* Exercise
Reproduce the whole listing, keeping every character the same.

# # # # # # #

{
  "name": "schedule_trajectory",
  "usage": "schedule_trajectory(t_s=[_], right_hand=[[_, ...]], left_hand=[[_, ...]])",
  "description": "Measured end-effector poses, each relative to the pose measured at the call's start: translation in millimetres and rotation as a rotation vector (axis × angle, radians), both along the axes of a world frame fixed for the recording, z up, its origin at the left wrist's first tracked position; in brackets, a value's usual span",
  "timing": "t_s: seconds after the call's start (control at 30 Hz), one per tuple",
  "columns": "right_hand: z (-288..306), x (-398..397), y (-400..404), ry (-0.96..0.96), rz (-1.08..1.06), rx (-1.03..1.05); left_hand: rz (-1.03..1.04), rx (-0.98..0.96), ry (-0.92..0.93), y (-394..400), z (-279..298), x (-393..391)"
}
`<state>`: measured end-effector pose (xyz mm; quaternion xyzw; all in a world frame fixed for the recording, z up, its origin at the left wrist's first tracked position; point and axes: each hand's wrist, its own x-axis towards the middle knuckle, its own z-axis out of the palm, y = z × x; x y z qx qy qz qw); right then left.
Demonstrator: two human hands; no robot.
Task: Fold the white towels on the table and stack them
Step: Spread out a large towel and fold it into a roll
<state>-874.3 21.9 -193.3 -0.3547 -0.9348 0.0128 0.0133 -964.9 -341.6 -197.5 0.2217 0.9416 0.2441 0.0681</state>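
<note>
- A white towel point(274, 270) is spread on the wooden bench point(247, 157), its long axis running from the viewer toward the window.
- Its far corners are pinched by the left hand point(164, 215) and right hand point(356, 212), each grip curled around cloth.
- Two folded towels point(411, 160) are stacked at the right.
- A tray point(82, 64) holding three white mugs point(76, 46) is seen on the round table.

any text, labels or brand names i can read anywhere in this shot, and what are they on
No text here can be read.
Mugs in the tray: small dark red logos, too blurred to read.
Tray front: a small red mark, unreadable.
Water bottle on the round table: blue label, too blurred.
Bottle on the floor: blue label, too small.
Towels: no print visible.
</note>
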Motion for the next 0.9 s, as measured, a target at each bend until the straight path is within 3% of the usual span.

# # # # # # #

* Exercise output
{
  "name": "schedule_trajectory",
  "usage": "schedule_trajectory(t_s=[_], right_hand=[[_, ...]], left_hand=[[_, ...]])",
  "description": "Measured end-effector poses, each relative to the pose measured at the call's start: translation in millimetres and rotation as a rotation vector (axis × angle, radians), both along the axes of a world frame fixed for the recording, z up, its origin at the left wrist's first tracked position; in brackets, a value's usual span",
  "timing": "t_s: seconds after the call's start (control at 30 Hz), one per tuple",
  "columns": "right_hand: z (-288..306), x (-398..397), y (-400..404), ry (-0.96..0.96), rz (-1.08..1.06), rx (-1.03..1.05); left_hand: rz (-1.03..1.04), rx (-0.98..0.96), ry (-0.92..0.93), y (-394..400), z (-279..298), x (-393..391)"
}
`<state>`: measured end-effector pose (xyz mm; quaternion xyzw; all in a world frame fixed for the recording, z up, its origin at the left wrist's first tracked position; point and axes: each hand's wrist, its own x-axis towards the middle knuckle, its own z-axis out of the palm, y = z × x; x y z qx qy qz qw); right then left.
Demonstrator: two human hands; no robot.
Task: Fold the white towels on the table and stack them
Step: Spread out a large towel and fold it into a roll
<state>-874.3 21.9 -193.3 -0.3547 -0.9348 0.0128 0.0133 -964.9 -341.6 -197.5 0.2217 0.9416 0.2441 0.0681</state>
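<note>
- A white towel point(274, 270) is spread on the wooden bench point(247, 157), its long axis running from the viewer toward the window.
- Its far corners are pinched by the left hand point(164, 215) and right hand point(356, 212), each grip curled around cloth.
- Two folded towels point(411, 160) are stacked at the right.
- A tray point(82, 64) holding three white mugs point(76, 46) is seen on the round table.

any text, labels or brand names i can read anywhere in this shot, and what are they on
No text here can be read.
Mugs in the tray: small dark red logos, too blurred to read.
Tray front: a small red mark, unreadable.
Water bottle on the round table: blue label, too blurred.
Bottle on the floor: blue label, too small.
Towels: no print visible.
</note>
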Motion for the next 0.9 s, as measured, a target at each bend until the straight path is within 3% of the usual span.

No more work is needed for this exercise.